Die Zahlungsunfähigkeit ist in § 17 II InsO legaldefiniert. Danach tritt Zahlungsunfähigkeit ein, wenn der Schuldner nicht in der Lage ist, die fälligen Zahlungspflichten zu erfüllen. Hieran knüpfen die Insolvenzantragungspflicht des § 64 I Satz 1 GmbHG und die einen diesbezüglichen Pflichtverstoß pönalisierende Strafvorschrift des § 84 I Nr. 2 GmbHG an. Nach der Rechtsprechung des BGH bedeutet Zahlungsunfähigkeit in diesem Sinne das nach außen in Erscheinung tretende, auf dem Mangel an Zahlungsmitteln beruhende, voraussichtlich dauernde Unvermögen des Unternehmens, seine sofort zu erfüllenden Geldschulden noch im Wesentlichen zu begleichen.

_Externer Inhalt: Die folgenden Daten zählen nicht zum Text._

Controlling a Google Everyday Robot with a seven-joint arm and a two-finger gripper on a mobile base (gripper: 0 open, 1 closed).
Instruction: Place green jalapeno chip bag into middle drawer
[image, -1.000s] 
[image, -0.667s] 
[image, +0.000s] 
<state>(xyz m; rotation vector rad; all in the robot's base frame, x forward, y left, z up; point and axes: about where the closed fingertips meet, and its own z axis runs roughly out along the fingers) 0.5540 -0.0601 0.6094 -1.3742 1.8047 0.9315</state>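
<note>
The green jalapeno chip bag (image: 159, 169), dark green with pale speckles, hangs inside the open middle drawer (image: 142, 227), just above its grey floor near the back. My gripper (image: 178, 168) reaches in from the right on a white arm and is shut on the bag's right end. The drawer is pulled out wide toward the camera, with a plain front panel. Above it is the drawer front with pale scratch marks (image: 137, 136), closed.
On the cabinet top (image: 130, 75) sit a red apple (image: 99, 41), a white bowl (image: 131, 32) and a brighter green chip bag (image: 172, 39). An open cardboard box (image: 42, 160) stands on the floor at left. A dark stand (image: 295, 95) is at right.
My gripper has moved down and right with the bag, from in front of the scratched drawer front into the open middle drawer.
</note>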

Aufgrund der schuldrechtlichen Vereinbarung über den Verwendungszweck stand das Bankguthaben von 2,2 Mio. DM für die Begleichung der fälligen Verbindlichkeiten der W. nicht zur Verfügung. Maßgeblich für die Frage der Zahlungsunfähigkeit ist, was dem Schuldner an flüssigen Mitteln zur freien Verfügung steht. Für den Schuldner wäre eine freie Verfügung in diesem Sinne dann nicht mehr gegeben, wenn er die Gelder nur um den Preis einer neuerlichen Straftat für die Begleichung fälliger Verbindlichkeiten einsetzen könnte. Jedenfalls aber liegt eine Zahlungsunfähigkeit in den Fällen vor, in denen am Vermögenswert, der für die Begleichung der fälligen Verbindlichkeiten eingesetzt werden könnte, ein nach §§ 47 ff. InsO liquides Recht des Gläubigers fortbestehen würde, das ihm auch im Insolvenzfalle den Zugriff sichern würde. Denn dann stünde der Vermögenswert selbst in der Insolvenz nicht mehr den Gläubigern als Verteilungsmasse zur Verfügung.

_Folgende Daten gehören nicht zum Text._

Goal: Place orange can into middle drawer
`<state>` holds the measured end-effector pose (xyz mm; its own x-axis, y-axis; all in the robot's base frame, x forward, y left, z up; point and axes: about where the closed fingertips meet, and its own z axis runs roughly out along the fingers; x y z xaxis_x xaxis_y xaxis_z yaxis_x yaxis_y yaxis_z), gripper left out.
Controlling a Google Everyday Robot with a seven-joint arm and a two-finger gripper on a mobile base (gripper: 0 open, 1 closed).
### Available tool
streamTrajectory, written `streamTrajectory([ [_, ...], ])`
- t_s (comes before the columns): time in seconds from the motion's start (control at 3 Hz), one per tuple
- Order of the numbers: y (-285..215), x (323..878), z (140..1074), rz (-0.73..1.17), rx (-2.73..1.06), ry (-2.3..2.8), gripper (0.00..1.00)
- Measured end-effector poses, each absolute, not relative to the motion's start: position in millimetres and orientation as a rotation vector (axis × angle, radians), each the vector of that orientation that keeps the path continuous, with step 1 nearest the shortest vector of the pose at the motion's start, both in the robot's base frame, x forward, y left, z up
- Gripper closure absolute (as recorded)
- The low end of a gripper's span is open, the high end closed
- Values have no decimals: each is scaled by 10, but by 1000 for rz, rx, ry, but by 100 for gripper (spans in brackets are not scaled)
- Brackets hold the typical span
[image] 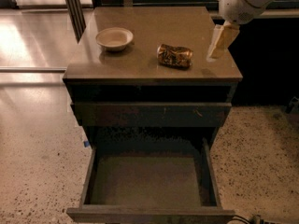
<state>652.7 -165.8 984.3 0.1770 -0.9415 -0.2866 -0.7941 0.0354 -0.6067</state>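
Observation:
The orange can (174,56) lies on its side on the brown cabinet top (154,22), right of centre near the front edge. It is dented, golden with dark patterning. My gripper (219,43) hangs from the white arm at the upper right, above the top's right edge. It is a short way right of the can, apart from it and holding nothing. The middle drawer (149,183) is pulled out at the bottom of the view, with nothing on its flat floor.
A pale round bowl (114,38) stands on the left of the cabinet top. A shut drawer front with small light scratches (149,114) sits above the open drawer. Speckled floor lies on both sides; a dark post stands at the back left.

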Motion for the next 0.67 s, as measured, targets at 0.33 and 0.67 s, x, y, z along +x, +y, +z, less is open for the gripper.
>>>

Dass ein solches Aussonderungsrecht i.S. des § 47 InsO hier gegeben ist, liegt auf Grund der Feststellungen des LG nahe. Den Urteilsgründen ist nämlich zu entnehmen, dass die Gelder auf ein erst kurz zuvor eröffnetes Konto der W. überwiesen wurden und auf Grund des notariellen Vertrages hierfür auch eine eindeutige vertragliche Grundlage bestanden hat.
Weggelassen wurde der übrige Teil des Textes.